I pensieri attraversano velocemente la mia mente quando l’aereo sta per atterrare a Lima. Credo di immaginare cosa mi aspetterà oltre la dogana: tassisti e procacciatori di clienti mi "assaliranno". Lungi dall'essere infastidito, spero proprio che le indicazioni lette su Internet siano veritiere. Tutto bene, persino meglio di come me l’aspettavo. Poco prima dell’uscita, sulla destra sono presenti una serie di banconi, un cambia valute, un servizio taxi e … Urbanito, l’agenzia di shuttlebus che per 6 USD accompagna i turisti in ogni albergo della città (8 USD per Miraflores). Salgo senza pensarci. L’hostal in cui sto dirigendomi me ne aveva chiesti 8 per il taxi e 3 per la persona che sarebbe dovuta venirmi ad accogliere all’aeroporto. Alle 19 poso lo zaino, e un attimo dopo sono già in strada.

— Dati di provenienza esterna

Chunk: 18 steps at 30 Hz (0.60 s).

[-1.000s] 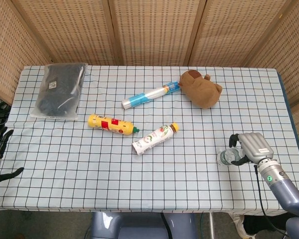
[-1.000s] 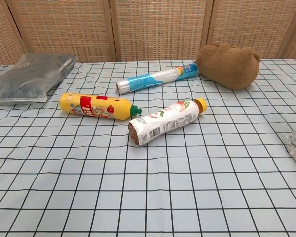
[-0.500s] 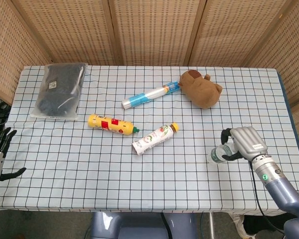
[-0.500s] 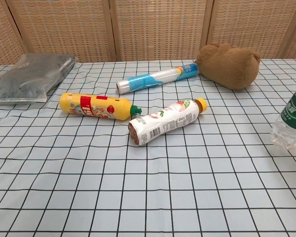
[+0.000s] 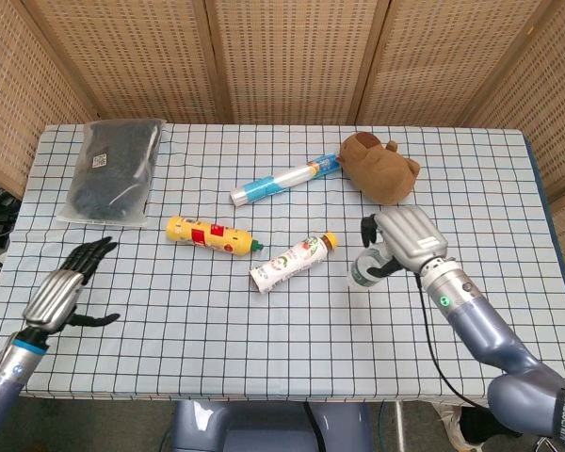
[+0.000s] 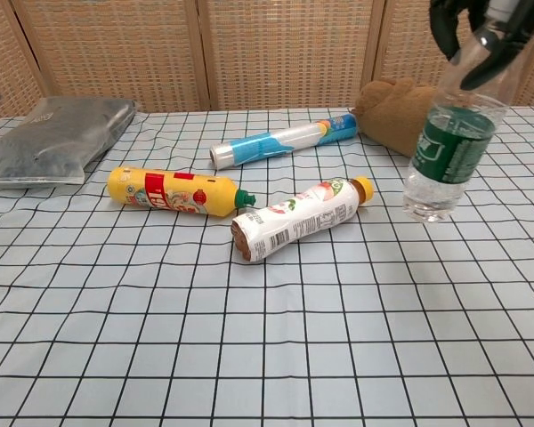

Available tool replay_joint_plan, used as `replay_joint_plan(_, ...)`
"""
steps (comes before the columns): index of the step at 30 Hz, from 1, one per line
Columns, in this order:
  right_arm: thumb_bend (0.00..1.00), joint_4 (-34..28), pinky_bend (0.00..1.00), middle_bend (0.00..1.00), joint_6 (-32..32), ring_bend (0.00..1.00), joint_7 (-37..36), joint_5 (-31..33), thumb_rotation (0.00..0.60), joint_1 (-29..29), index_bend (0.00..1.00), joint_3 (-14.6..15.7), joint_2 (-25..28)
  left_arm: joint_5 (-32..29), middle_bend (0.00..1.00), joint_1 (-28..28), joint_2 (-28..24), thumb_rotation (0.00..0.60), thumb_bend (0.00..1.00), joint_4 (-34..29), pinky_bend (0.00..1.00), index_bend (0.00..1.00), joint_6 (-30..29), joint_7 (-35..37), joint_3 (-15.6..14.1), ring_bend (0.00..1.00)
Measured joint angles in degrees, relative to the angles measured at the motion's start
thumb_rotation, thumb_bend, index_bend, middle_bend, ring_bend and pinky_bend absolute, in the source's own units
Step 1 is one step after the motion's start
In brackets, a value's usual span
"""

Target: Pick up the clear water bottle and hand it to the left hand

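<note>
My right hand [image 5: 407, 239] grips the clear water bottle [image 6: 449, 149] by its upper part and holds it above the table, right of centre. The bottle has a green label and hangs nearly upright, its base [image 5: 360, 276] pointing down. In the chest view the dark fingers [image 6: 451, 21] wrap its top. My left hand [image 5: 64, 291] hovers over the table's front left, fingers spread and holding nothing.
On the checkered tablecloth [image 5: 207, 320] lie a yellow sauce bottle [image 5: 210, 234], a white yogurt bottle with orange cap [image 5: 292, 262], a blue and white tube [image 5: 284, 180], a brown plush toy [image 5: 381, 169] and a black bag [image 5: 113, 169]. Wicker screens stand behind.
My right hand has lifted the bottle off the front right of the table and carried it left toward the centre. My left hand has risen and moved inward over the table edge.
</note>
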<state>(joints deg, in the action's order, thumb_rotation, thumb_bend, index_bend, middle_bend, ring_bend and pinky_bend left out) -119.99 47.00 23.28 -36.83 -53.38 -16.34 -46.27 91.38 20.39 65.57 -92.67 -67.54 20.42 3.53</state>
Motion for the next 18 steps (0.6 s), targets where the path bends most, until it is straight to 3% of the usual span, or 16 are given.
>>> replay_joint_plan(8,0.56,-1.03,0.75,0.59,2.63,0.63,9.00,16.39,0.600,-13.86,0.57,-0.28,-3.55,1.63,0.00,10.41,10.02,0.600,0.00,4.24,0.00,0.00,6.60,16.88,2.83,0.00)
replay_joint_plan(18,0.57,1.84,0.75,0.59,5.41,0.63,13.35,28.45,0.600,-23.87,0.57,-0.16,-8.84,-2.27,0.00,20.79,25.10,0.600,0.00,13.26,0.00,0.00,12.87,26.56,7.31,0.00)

Sono partito con l’idea e il pregiudizio che Lima non fosse una città in cui soggiornare. La pericolosità con la quale viene dipinta sulle guide turistiche, mi ha indotto a credere che devo far di tutto per allontanarmene al più presto. Voglio arrivare sulle Ande, però in strada mi tranquillizza. Non mi sento in pericolo, anche perché sono in una zona con tantissimi edifici pubblici e un numero incredibile di poliziotti e militari li presidia costantemente. In pochi minuti arrivo in Av. Quilca, una traversa di Av. Bolivia, al terminal della Cruz del Sur (non è solo in AV Javier Prado Este) dove acquisto un biglietto per la prima corsa mattutina diretta a Nazca (ore 9.30, costo 25 soles).

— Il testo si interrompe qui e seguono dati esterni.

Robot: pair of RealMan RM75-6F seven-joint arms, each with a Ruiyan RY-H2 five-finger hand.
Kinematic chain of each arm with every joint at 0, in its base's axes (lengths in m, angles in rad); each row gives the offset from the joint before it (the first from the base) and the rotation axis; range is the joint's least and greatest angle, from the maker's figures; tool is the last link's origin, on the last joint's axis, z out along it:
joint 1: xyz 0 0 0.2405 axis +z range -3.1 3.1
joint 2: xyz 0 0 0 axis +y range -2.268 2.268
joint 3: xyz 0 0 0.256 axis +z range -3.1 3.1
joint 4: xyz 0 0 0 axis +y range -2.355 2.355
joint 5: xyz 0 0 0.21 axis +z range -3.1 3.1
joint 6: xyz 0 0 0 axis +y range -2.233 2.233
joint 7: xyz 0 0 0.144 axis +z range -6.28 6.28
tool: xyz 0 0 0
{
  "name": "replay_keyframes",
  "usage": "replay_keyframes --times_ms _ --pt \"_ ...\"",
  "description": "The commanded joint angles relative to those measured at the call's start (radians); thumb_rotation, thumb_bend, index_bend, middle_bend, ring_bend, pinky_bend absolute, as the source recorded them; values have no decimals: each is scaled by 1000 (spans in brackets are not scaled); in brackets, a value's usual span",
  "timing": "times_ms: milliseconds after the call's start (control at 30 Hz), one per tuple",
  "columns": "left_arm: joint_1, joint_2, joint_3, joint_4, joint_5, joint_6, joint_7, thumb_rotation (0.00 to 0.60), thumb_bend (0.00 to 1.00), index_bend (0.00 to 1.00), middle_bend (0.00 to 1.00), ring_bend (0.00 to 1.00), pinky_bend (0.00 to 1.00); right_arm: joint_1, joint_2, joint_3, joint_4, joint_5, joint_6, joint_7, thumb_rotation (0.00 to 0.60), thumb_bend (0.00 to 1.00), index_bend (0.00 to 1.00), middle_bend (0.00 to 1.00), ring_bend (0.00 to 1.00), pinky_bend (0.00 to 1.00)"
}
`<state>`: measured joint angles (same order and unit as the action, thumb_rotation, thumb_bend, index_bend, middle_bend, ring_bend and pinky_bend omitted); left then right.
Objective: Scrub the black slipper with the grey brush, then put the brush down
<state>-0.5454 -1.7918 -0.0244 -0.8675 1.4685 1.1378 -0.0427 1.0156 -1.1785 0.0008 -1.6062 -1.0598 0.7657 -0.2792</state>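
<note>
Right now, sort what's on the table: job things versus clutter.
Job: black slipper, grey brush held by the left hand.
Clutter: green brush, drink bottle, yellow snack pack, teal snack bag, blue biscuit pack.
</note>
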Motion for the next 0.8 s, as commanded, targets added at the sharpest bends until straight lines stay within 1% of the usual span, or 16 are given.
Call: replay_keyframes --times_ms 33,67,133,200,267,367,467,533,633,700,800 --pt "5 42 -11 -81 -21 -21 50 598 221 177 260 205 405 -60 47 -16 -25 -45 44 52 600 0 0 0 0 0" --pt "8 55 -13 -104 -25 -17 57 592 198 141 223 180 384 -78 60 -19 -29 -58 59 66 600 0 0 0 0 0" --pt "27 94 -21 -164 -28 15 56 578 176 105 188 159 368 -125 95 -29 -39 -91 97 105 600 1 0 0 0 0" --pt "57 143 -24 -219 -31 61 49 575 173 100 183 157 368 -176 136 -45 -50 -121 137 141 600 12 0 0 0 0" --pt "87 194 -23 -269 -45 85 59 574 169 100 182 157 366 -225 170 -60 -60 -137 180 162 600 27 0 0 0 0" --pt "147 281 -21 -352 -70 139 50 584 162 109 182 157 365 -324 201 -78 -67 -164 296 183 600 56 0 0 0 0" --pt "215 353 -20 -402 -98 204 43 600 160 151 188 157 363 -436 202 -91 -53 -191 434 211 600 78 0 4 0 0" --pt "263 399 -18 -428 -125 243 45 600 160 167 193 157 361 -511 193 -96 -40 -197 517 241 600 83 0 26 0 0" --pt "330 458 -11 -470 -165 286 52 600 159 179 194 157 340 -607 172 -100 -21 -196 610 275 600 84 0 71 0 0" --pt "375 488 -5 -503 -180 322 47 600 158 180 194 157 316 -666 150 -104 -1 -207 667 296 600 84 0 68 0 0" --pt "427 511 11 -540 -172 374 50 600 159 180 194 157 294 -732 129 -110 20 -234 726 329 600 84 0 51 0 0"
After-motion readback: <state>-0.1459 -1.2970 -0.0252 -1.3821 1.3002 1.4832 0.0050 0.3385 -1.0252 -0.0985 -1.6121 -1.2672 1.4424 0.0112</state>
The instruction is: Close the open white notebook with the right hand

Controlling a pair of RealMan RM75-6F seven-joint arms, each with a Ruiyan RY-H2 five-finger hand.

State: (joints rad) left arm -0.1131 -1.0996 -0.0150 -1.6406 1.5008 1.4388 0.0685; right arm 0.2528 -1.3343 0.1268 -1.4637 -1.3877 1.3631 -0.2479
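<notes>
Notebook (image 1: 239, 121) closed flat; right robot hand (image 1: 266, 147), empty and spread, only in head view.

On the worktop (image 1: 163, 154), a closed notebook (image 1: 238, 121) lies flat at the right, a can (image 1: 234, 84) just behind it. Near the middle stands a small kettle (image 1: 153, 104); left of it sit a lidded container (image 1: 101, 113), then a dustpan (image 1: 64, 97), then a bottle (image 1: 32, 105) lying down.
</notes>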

Che dire di Lima? Il cielo non si vede a causa dello smog, amplificato dall’umidità. Impressionante l'affermazione del barista da cui ho fatto colazione …"E' inverno, il sole non c’è." Sinceramente, la credevo più frenetica. Gli edifici, spesso lasciati a metà, perdono colore a causa del garua e degli scarichi fatiscenti delle auto. Nell'insieme, Lima ha un’aria triste e malinconica, comunque attraente. Mi chiedo continuamente se non avrei dovuto fermarmi di più. Si nota una calma incredibile nel fare le cose, ma più di tutto un’approssimazione caotica, forse tipica di noi latini: se c’è qualcuno che deve fare qualcosa, altri cinque si occupano di organizzarla, creando una confusione tale da obbligare altre dieci persone a fermarsi per attendere che sia finita.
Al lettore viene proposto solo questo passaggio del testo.